◆ **What the task asks**
Work through the listing below, copying each line that carries the word "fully".

═════ Recorded information ═════

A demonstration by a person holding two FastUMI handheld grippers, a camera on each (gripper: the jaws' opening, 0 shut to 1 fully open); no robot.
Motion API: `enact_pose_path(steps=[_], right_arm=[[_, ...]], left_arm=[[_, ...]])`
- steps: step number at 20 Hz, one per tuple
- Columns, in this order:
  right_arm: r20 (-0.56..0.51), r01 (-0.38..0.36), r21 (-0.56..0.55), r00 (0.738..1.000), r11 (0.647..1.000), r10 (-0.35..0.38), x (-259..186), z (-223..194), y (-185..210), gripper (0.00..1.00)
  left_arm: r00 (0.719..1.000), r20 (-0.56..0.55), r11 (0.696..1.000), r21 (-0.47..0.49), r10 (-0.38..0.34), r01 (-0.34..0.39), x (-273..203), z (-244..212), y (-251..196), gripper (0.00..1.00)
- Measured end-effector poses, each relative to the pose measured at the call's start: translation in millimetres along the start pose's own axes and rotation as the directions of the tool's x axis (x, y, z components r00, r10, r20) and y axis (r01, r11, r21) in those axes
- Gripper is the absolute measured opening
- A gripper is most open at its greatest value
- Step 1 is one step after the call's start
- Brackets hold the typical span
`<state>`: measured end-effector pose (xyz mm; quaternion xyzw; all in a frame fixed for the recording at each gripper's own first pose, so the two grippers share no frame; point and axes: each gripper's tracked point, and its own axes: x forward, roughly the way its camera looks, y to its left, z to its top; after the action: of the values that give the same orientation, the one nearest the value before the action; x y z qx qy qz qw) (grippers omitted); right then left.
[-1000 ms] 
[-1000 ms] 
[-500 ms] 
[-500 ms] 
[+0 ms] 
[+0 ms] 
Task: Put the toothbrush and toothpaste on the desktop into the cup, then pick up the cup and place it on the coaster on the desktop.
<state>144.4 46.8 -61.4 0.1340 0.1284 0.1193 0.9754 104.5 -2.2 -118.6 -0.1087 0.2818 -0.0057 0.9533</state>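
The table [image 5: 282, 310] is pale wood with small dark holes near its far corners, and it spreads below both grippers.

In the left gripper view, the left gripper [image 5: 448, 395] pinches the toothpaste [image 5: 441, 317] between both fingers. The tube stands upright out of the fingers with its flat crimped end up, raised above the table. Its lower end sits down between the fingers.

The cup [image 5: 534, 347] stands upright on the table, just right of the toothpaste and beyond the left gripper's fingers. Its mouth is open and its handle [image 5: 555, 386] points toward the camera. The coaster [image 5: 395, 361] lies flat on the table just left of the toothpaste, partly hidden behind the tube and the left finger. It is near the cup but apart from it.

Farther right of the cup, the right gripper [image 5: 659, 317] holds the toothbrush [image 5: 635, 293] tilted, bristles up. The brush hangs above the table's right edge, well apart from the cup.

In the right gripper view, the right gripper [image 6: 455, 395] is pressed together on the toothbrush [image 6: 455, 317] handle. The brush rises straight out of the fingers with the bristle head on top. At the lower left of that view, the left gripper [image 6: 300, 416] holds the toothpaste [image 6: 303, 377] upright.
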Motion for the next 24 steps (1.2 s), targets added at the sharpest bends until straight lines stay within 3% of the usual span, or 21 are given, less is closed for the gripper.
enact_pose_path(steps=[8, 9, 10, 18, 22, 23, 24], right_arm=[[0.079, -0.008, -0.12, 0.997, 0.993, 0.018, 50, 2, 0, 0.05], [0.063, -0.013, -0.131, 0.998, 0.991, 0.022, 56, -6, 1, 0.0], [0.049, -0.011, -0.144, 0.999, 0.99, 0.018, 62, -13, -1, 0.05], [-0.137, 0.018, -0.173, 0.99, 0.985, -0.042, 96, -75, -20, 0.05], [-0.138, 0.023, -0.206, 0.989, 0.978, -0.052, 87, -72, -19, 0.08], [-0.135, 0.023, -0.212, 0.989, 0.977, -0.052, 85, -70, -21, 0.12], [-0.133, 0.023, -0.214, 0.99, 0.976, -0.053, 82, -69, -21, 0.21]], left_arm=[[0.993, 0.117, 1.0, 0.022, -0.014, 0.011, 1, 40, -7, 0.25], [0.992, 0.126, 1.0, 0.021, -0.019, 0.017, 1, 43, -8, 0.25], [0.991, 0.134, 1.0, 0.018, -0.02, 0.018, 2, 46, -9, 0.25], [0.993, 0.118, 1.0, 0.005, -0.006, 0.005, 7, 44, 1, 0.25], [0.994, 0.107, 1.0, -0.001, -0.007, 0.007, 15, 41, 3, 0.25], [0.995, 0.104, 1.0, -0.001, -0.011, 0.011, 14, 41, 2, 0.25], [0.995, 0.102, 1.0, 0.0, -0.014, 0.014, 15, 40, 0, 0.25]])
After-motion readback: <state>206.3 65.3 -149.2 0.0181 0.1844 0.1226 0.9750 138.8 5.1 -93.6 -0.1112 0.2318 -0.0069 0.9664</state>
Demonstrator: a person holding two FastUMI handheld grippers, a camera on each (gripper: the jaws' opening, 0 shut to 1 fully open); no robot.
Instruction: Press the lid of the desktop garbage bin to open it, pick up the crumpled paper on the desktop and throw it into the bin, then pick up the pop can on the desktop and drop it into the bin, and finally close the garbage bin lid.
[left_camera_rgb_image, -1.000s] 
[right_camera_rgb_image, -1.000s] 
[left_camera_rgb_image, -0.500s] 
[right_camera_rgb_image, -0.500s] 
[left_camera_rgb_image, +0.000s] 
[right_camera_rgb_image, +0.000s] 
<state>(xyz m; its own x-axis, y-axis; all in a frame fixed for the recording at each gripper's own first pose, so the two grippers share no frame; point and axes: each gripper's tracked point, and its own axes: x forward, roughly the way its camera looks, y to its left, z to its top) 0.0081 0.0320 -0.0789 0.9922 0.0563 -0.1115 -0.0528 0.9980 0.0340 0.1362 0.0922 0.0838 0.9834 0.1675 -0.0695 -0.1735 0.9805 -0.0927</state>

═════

◆ **Answer for this exercise**
A demonstration by a person holding two FastUMI handheld grippers, a camera on each (gripper: the jaws' opening, 0 shut to 1 fully open); no robot.
Demonstrator: a person holding two FastUMI handheld grippers, a camera on each (gripper: the jaws' opening, 0 shut to 1 fully open); no robot.

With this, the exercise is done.